Singaraja, SBN –
“Singa Praja Tattwa”, yang memiliki makna “Meneladani Keteladanan Ki Barak Panji Sakti”, menjadi perhelatan dan Parade Budaya menyambut Hari Jadi Kota Singaraja ke 415 tahun, demikian jelas Kepala Dinas Kebudayaan Gede Komang. Dan sejumlah fragmentasi kesejarahan terkait ketangguhan Raja Ki Gusti Panji Sakti dipersembahkan bagi masyarakat Buleleng serta menampilkan ribuan peserta parade dari sembilan kecamatan di Kabupaten Buleleng.
Gelaran ragam tradisi yang ada dan kisah sejarah Kota Singaraja hadir memukau penonton yang memadati area pementasan di sepanjang jalan Ngurah Rai Singaraja, Kabupaten Buleleng, Bali.
Sementara Bupati Buleleng Putu Agus Suradnyana menyatakan bahwa Parade Budaya ini menjadi suguhan yang menarik, khas, dan unik, dengan menampilkan segenap kreativitas dari masyarakat Buleleng.
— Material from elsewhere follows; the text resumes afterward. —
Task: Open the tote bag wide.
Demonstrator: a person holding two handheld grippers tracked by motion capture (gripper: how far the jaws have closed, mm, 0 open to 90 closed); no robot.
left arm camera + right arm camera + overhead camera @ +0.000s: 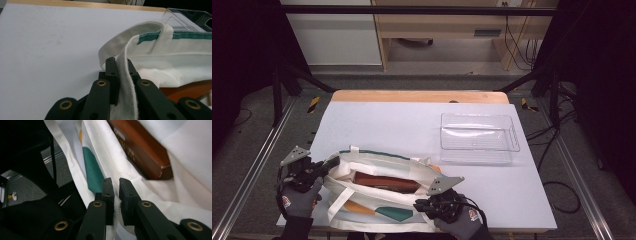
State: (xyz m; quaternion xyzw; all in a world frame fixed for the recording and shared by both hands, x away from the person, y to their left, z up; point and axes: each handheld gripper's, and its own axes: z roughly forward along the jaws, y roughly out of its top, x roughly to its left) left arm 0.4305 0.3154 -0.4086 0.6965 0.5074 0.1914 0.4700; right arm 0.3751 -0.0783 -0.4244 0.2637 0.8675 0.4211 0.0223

Sekaligus segala yang dilakukan oleh para pelaku seni tersebut sebagai wujud partisipasi para seniman dan budayawan dalam melestarikan dan mengembangkan kesenian serta budaya Buleleng.
“Karena kita telah bersepakat untuk bersatu dalam Multikulturalisme, Bersatu Merangkai Warna Nusantara,” jelasnya.
Selain beberapa fragmen yang mengungkap sejarah perjalanan pendiri Puri Singaraja itu, pada parade budaya juga disuguhkan tradisi yang ada di beberapa desa di Buleleng. Seperti tradisi “Siat Sambuk” atau “Perang Sabut Kelapa”, yakni sebuah tradisi yang biasa dilakukan Krama Desa Negak dan Pemangku dari Desa Tejakula, Kecamatan Tejakula, saat Pengerupukan (sehari sebelum hari Nyepi) di Pura Desa Tejakula.
Sedangkan Duta Kecamatan Gerokgak menampilkan tradisi “Gebug Ende”. Tradisi ini diyakini berasal dari Kabupaten Karangasem yang dibawa oleh penduduk dari Gumi Lahar tersebut ketika bermigrasi ke Buleleng, tepatnya di Kecamatan Gerokgak. Tarian ini merupakan tarian persahabatan dan sering juga digunakan untuk memohon turun hujan.